Gullible and Gullibler

Frank Bruni writes about gullibility in politics and says a few smart things.

… what’s most distinctive about the current presidential election and our political culture isn’t their negativity — though that’s plenty noteworthy and worrisome — but how unconditionally so many partisans back their side’s every edict, plaint and stratagem.

Of course, this same phenomenon has been striking in every election for the past 20 years, but thanks for catching on, Frank. Now, do keep up.

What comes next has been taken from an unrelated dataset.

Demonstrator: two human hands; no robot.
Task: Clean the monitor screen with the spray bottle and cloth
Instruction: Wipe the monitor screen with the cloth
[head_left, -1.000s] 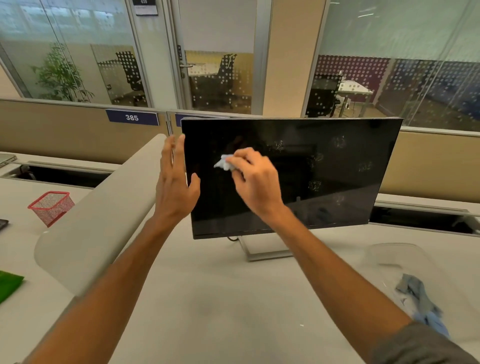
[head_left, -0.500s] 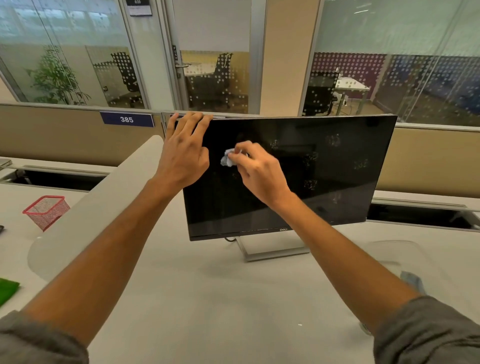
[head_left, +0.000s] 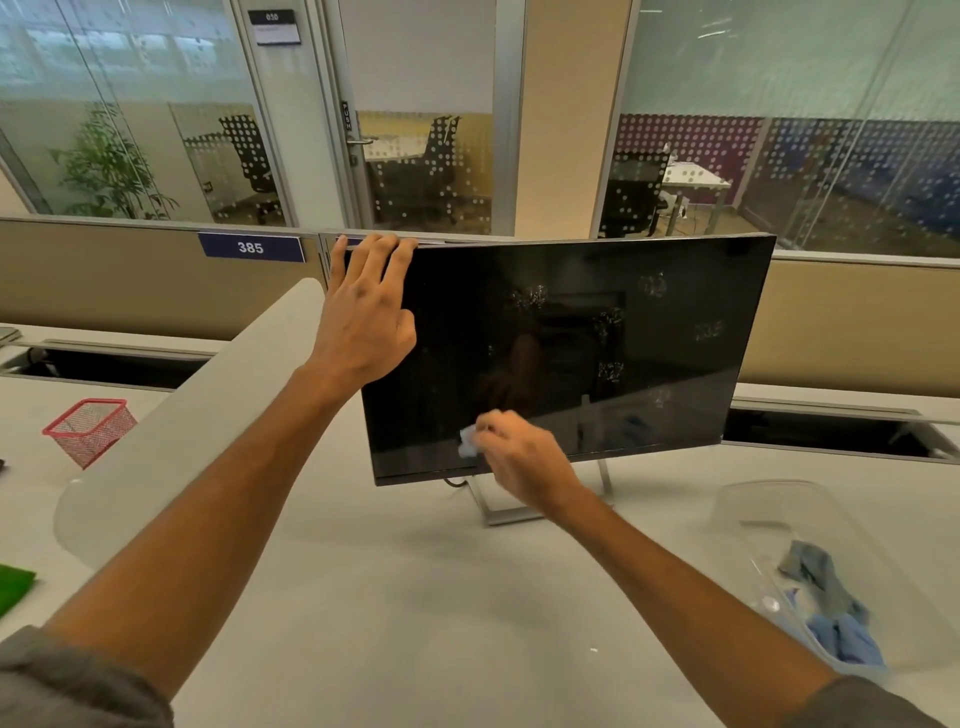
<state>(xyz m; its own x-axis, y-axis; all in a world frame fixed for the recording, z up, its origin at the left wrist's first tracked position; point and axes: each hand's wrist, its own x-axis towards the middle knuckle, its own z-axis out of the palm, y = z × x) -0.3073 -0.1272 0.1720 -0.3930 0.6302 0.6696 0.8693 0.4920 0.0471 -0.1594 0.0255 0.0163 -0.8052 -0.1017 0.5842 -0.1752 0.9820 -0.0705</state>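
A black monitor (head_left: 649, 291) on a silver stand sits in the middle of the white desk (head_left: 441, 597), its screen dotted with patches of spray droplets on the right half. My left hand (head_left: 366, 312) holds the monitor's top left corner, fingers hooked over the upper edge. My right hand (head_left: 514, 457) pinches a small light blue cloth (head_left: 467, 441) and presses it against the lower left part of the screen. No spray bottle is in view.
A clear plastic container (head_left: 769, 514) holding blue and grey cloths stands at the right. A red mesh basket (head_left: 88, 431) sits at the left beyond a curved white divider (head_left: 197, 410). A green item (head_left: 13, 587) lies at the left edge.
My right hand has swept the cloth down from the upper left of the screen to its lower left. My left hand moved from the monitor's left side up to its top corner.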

Bruni cites a film based on a true story that is, I admit, hard to believe. I don’t remember hearing about this at the time, but apparently some guy was getting his jollies by calling fast food joints, identifying himself as a police officer, and having one of the employees or a customer detained by the manager. And then the manager, instructed over the phone by “Officer Scott,” would unquestioningly put the detainee through a number of indignities, including a strip search followed by nude jumping jacks. In some cases the detainee was forced to perform sexual acts on someone else as part of the “investigation.” Here’s an article focusing on the particular incident that became the subject of the film, and it’s definitely off-the-wall. But, apparently, true. There are lawsuits and everything.

The point is that people are wired to follow authoritative leaders. Bruni writes,

People routinely buy into outlandish claims that calm particular anxieties, fill given needs or affirm preferred worldviews. Religions and wrinkle-cream purveyors alike depend on that. And someone like Todd Akin, the antihero of last week’s news, illustrates it to a T. The notion that a raped woman can miraculously foil and neutralize sperm is a good 10 times crazier than anything in “Compliance,” but it dovetails beautifully with his obvious wish — and the wishes of like-minded extremists — for an abortion prohibition with no exceptions. So he embraces it.

But then he says,

People also routinely elect trust over skepticism because it’s easier, more convenient. Saddam Hussein is stockpiling weapons of mass destruction; the climate isn’t changing; Barack Obama’s birth certificate is forged; Mitt Romney didn’t pay taxes for 10 years.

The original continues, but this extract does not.